What McLobsters, McRibs, McCrab, McArabia, and the McLaks say about the regionalization of the homogenous McDonald's fast food chain.

Why the Internet discovered McLobster in the middle of the winter is beyond me, but MyFox News, the Los Angeles Times, and millions of Google searchers were all over the story this week.

Since I live in Maine, where they've reportedly been sighted, and I had never actually tasted one, I decided to go out looking for the elusive McLobster. One source told me the sandwich was a seasonal sandwich reserved for tourists. Across the border, in the Canadian Maritimes, travel writers characterize the whole island of Prince Edward Island by its devotion to a regional sandwich known as McLobster. Still, barring a 18-hour road trip, I'm not going to score a McLobster until the summer—and, even then, one franchise told me the last McLobster they served was eight years ago.

So where did they come from?

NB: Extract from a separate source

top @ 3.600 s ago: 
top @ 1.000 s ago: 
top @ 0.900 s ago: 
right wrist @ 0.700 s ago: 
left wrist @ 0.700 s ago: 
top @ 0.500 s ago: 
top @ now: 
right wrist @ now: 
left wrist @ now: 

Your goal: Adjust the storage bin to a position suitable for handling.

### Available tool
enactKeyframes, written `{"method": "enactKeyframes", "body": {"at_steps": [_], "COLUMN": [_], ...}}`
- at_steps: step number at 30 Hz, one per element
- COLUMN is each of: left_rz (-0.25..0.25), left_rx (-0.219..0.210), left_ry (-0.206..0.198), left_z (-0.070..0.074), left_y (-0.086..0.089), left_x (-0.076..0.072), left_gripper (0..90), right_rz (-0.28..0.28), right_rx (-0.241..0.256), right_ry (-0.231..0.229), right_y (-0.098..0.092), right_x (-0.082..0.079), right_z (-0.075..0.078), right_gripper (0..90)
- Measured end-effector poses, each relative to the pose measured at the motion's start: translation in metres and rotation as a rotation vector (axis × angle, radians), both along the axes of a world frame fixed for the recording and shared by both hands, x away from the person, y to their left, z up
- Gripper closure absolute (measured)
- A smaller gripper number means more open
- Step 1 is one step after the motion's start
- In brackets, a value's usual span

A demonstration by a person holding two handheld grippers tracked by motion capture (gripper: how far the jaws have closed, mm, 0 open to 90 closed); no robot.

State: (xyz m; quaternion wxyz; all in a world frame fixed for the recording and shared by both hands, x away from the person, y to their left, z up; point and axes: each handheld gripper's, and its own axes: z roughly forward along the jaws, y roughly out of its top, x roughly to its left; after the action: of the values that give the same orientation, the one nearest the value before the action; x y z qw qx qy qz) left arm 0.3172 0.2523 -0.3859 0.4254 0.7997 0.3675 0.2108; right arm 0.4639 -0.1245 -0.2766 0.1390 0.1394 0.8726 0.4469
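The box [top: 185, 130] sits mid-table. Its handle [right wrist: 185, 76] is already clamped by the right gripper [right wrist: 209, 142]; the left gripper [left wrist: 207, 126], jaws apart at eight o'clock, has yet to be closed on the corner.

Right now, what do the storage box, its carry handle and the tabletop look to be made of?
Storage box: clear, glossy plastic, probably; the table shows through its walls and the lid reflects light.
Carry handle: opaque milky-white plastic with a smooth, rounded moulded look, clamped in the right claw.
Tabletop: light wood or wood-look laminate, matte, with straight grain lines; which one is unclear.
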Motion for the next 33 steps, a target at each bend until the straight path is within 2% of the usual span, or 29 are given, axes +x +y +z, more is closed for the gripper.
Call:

The first reference I could find was in October 29, 1990, in a article in Maclean's (not online):

In Maine, they call it a McLobster sandwich—three ounces of lobster meat mixed with mayonnaise in a bed of lettuce heaped on a freshly baked bun, all for $4.50. Thirty-five McDonald's franchises in the New England state are taking advantage of last year's North American lobster surplus.


Ten years later, on July 16, 2001, the Canadian Press Newsire wrote (not online):

The Big Mac hamburger and French fries will remain king at the fast-food giant, but McDonald's is experimenting with expresso coffee, sandwiches, decadent cakes and even poutine and McLobster in Canadian test markets.


But last year, on August 20, 2010, the Globe and Mail reported:

McDonald's recently ended a promotion on a McLobster sandwich.


While I can't tell you what it tastes like or whether they're coming back, the McLobster is not the chain's only attempt at regional offerings. They've tried the McRib (the South), the McCrab (Maryland), the Chicken Maharaja Mac (India), the McItaly burger, the McArabia, McLaks (Norway), and a McAfrica pita.

And despite its reputation as a symbol of globalization, local customs and adaptations occur at McDonald's all over the world, beyond the company's intent, as James Watson persuasively argues in his book, Golden Arches East. In other words, people give meaning to food beyond the meanings that corporations intend.

In the end, lobster might be a more sustainable option than fish sticks, although, North American lobsters are essentially farmed using baited traps full of herring, redfish, and pogies. Perhaps it's time to make the pitch for another sandwich entirely. I vote for the McSardine.